The film depicted Che suffering from his chronic asthma various times as they marched across Cuba. Some might not think this detail important, but now reading about his individual training of hiking up El Popo, disciplining himself so that he could be an active part of the Cuban revolutionary movement, his asthmatic sufferings in the film shed a new light on his commitment to the cause.
Based on the Zolov reading as well, comes the notion that it is interesting to read of Che’s life prior to and after the Cuban Revolution. He is an exile in Mexico, bemoaning his own faults, or “lack of discipline,” and then later, in the mid-60s and thereafter, he is viewed as a figure who serves as “a symbol for international solidarity and anti-imperialistic struggle.” Che’s commitment to the Cuban Revolution is evidenced in the movie, and in this reading, showing that he has found something in which he believes and was whole-heartedly committed to serving this cause.
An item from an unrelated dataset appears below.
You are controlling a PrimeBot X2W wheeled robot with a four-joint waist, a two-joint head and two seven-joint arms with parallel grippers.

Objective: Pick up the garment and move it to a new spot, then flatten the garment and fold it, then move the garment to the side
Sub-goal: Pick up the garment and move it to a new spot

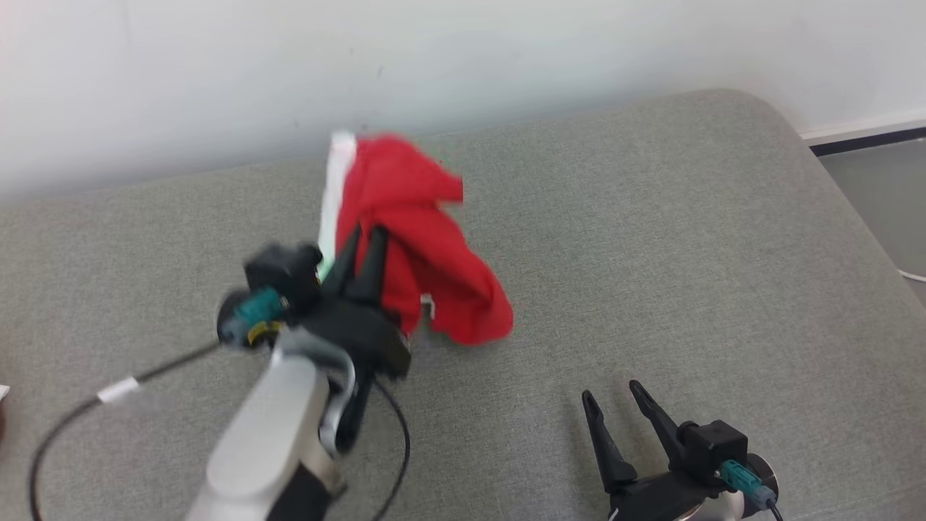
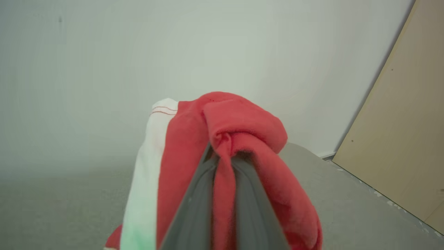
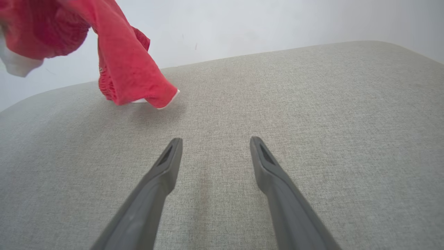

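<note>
The garment is a red cloth with a white band along one edge. My left gripper is shut on it and holds it bunched above the grey cushion. In the left wrist view the red garment drapes over both fingers, a fold pinched between them. From the right wrist the garment hangs at the upper left, its lowest corner touching or nearly touching the cushion. My right gripper stands open low at the front right, nothing between its fingers.
The grey cushion spans the scene, backed by a white wall. Its right edge drops to the floor. A tan panel leans at the right. A black cable trails from my left wrist.
</note>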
In “Guerrilla Warfare: A Method” by Che Guevara, he writes in reference to guerrilla warfare in Latin American countries, “peaceful struggle can be carried out through mass movements that compel—in special situations of crisis—governments to yield; thus the popular forces would eventually take over and establish a dictatorship of the proletariat.” This is documented in the film “Che: Part 1.” For the majority of their warfare, Che and Castro and their armies try to peacefully move through the country, convincing Cubans to trust them and join the resistance. However, Che and his combats must also use violence and force, typically towards the government and military forces. But Che says that “…it would be criminal not to act to seize power” in situations that call for violent action against those who oppress the people.
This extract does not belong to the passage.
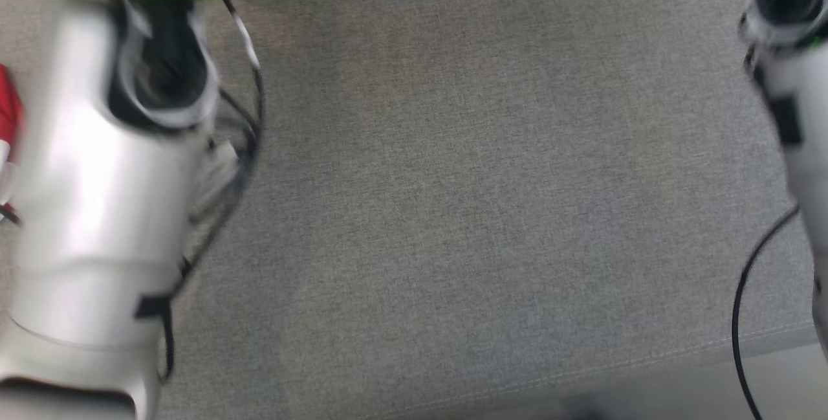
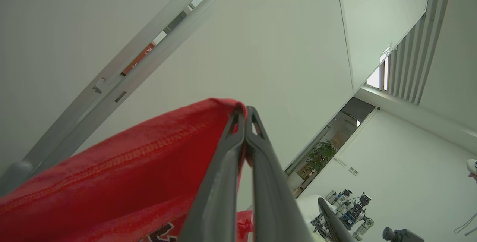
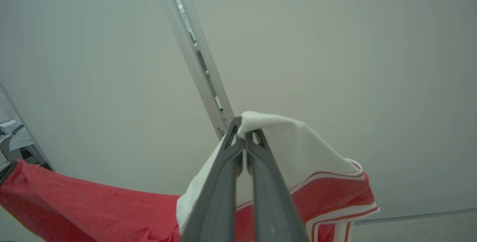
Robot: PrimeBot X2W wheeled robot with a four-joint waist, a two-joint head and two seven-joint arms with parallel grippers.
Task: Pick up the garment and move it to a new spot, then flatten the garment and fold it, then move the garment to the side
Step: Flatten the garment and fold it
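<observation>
Though blurred, head view gives a pale left forearm and right forearm above a grey fabric surface.

Along the left claw: pinched tight on the garment. Grips the red stitched hem right at the tips, with cloth hanging left of and below the fingers.

Along the right claw: clamped on a white, red-striped corner. Bunches over the tips and falls to the right, with red cloth stretching away to the claw's left.

Pale wall behind both claws.
</observation>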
Everything that Che writes in “Guerrilla Warfare: A Method” can be seen in the film “Che: Part 1.” He talks of seizing power and the means that the revolutionary must go by to obtain it, and this is what one sees when watching the film. He is against violence, save the fact that the guerrilla army must use it against the oppressing army and government, forming a people’s army to serve that purpose. He also wasn’t opposed to using violence against those who hindered the cause, or acted irresponsibly, as shown when Che finds and orders executions of his soldiers who have committed treason and indecent acts against those they are trying to help.
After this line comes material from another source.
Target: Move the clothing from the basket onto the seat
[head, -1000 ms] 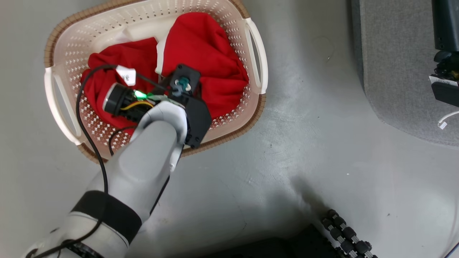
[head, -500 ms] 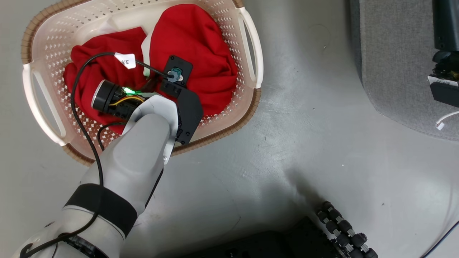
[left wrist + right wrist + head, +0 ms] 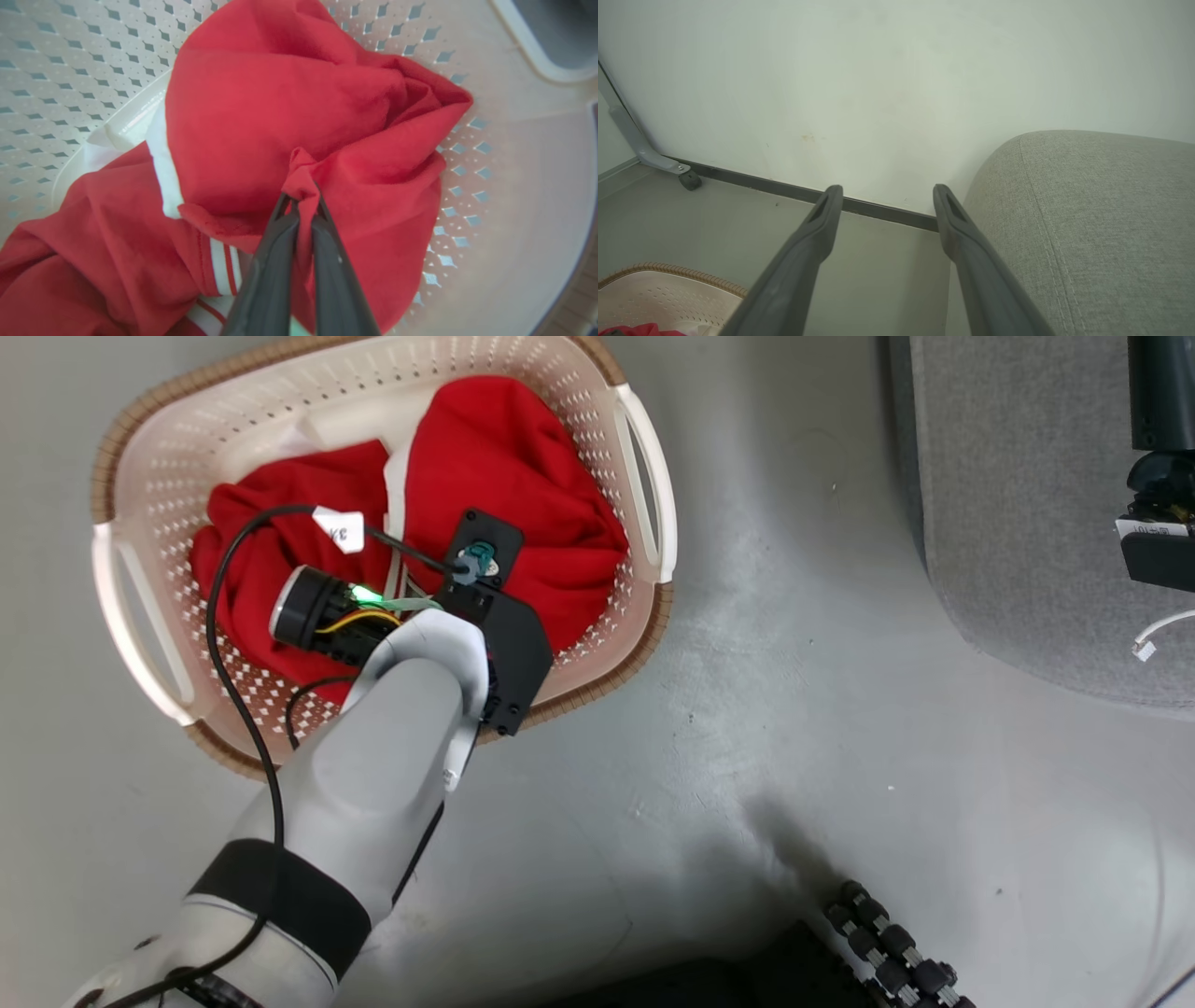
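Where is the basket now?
Head view: the basket sits on the floor at upper left, holding the clothing, with the seat to its right.

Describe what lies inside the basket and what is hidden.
Red clothing with white trim lies inside the basket; the left gripper pinches a fold. Fabric and the arm hide most of its bottom.

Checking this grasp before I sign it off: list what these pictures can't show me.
1. Head view: the left hand, shut on the bright red fabric garment, is hidden beneath its own black wrist housing.
2. Head view: writing on the white paper tag on the black cable is too small to read.
3. Left wrist view: the second red garment with white stripes is cut off by the left and bottom edges.
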Robot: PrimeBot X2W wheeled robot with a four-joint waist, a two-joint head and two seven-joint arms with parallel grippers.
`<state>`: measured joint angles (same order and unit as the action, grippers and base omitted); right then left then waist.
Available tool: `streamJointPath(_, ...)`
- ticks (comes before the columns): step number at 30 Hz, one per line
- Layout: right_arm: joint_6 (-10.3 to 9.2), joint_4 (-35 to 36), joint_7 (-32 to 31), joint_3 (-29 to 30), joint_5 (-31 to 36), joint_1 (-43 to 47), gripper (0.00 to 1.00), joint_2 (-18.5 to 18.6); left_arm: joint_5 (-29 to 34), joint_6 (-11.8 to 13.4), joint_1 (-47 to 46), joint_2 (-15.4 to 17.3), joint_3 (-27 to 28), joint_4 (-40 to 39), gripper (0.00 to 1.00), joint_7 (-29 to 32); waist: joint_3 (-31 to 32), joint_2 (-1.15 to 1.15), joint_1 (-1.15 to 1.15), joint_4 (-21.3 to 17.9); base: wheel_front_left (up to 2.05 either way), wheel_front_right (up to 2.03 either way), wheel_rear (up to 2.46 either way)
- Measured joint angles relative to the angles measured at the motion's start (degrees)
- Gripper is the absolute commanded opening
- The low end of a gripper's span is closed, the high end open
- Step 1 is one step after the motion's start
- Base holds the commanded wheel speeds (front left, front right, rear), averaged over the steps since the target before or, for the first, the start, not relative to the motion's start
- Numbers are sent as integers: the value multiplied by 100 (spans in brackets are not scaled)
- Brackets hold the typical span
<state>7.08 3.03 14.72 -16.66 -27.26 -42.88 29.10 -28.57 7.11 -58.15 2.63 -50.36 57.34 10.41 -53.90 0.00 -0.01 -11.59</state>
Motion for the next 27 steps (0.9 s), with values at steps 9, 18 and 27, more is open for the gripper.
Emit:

Che writes that guerrilla warfare has 3 stages. One can watch these stages play out in the film. The first being a “strategic defensive stage when the small force nibbles at the enemy and runs.” At the beginning of their fight, they are attacking military bases and soldiers on foot patrol, taking down every little bit of the enemy as possible. The second is “a state of equilibrium in which the possibilities of action on both sides—the enemy and the guerrillas—are established.” As Castro’s forces move through the land, they gradually incorporate more recruits and resources, making their army into a stronger opponent, standing up to the military forces. The third stage is “overrunning the repressive army leading to the capture of the big cities…” Che and his troops move forward, out of the farmland of Cuba and into the cities. The film documents their take-over of Santa Clara, Cuba, overthrowing the military and government forces with the help of the citizens.
Seeing how Che’s life changed drastically from the film “The Motorcycle Diaries” to “Che: Part 1,” I would be even more interested now to see how it ended.